In [1]:
%%HTML
<style>
.container { width:100% } 
</style>


Logistic Regression with SciKit-Learn


In [2]:
import numpy  as np
import pandas as pd

The data we want to investigate is stored in the file 'exam-iq.csv'. The first column of this file is an integer from the set $\{0,1\}$. The number is $0$ if the corresponding student has failed the exam and is $1$ otherwise. The second column is a floating point number that lists the number of hours that the student has studied. The third column is an integer value specifying the IQ of the student.


In [3]:
ExamDF = pd.read_csv('exam-iq.csv')
ExamDF


Out[3]:
Pass Hours IQ
0 0 0.50 110
1 0 0.75 95
2 0 1.00 118
3 0 1.25 97
4 0 1.50 100
5 0 1.75 110
6 0 1.75 115
7 1 2.00 104
8 1 2.25 120
9 0 2.50 98
10 1 2.75 118
11 0 3.00 88
12 1 3.25 108
13 1 4.00 109
14 1 4.25 110
15 1 4.50 112
16 1 4.75 97
17 1 5.00 102
18 1 5.50 109
19 0 3.50 125

We extract the data from the data frame and convert it into NumPy arrays.


In [5]:
X = np.array(ExamDF[['Hours','IQ']])
Y = np.array(ExamDF['Pass'], dtype=float)

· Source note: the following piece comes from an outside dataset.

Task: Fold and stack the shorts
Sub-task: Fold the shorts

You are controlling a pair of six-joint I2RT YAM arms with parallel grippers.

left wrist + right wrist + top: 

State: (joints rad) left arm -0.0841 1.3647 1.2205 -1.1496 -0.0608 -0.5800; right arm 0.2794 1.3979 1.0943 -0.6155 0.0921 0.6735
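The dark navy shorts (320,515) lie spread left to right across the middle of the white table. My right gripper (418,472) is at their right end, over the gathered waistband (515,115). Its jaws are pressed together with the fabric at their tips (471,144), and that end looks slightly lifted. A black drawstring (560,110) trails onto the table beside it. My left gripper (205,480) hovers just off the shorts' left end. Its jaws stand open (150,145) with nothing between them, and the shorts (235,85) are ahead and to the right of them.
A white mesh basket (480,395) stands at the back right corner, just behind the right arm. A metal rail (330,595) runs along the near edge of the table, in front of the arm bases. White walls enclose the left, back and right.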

To proceed, we will plot the data points using a scatter plot.


In [6]:
import matplotlib.pyplot as plt
import seaborn           as sns

In order to plot the losers in a different color, we split the data frame ExamDF into passers and losers.


In [7]:
Y == 1.0


Out[7]:
array([False, False, False, False, False, False, False,  True,  True,
       False,  True, False,  True,  True,  True,  True,  True,  True,
        True, False])

In [8]:
X_pass = X[Y == 1.0]
X_fail = X[Y == 0.0]

Now we are ready to plot the data.


In [9]:
plt.figure(figsize=(14, 10))
sns.set(style='darkgrid')
plt.title('Pass/Fail vs. Hours of Study and IQ')
plt.axvline(x=0.0, c='k')
plt.axhline(y=85.0, c='k')
plt.xlabel('Hours of Study')
plt.ylabel('IQ')
plt.xticks(np.arange(0.0, 6.0, step=0.25))
plt.yticks(np.arange(85, 126, step=2.0))
plt.scatter(X_pass[:,0], X_pass[:,1], color='b') # plot student who passed in blue
plt.scatter(X_fail[:,0], X_fail[:,1], color='r') # plot the losers red


Out[9]:
<matplotlib.collections.PathCollection at 0x7fb3a988e4a8>

There is one student who failed although he has an IQ of 125 and he did study for $3.5$ hours. Maybe he was still drunk when he had to write the exam. The student with an IQ of 104 who did pass while only studying for $2$ hours might just have gotten lucky.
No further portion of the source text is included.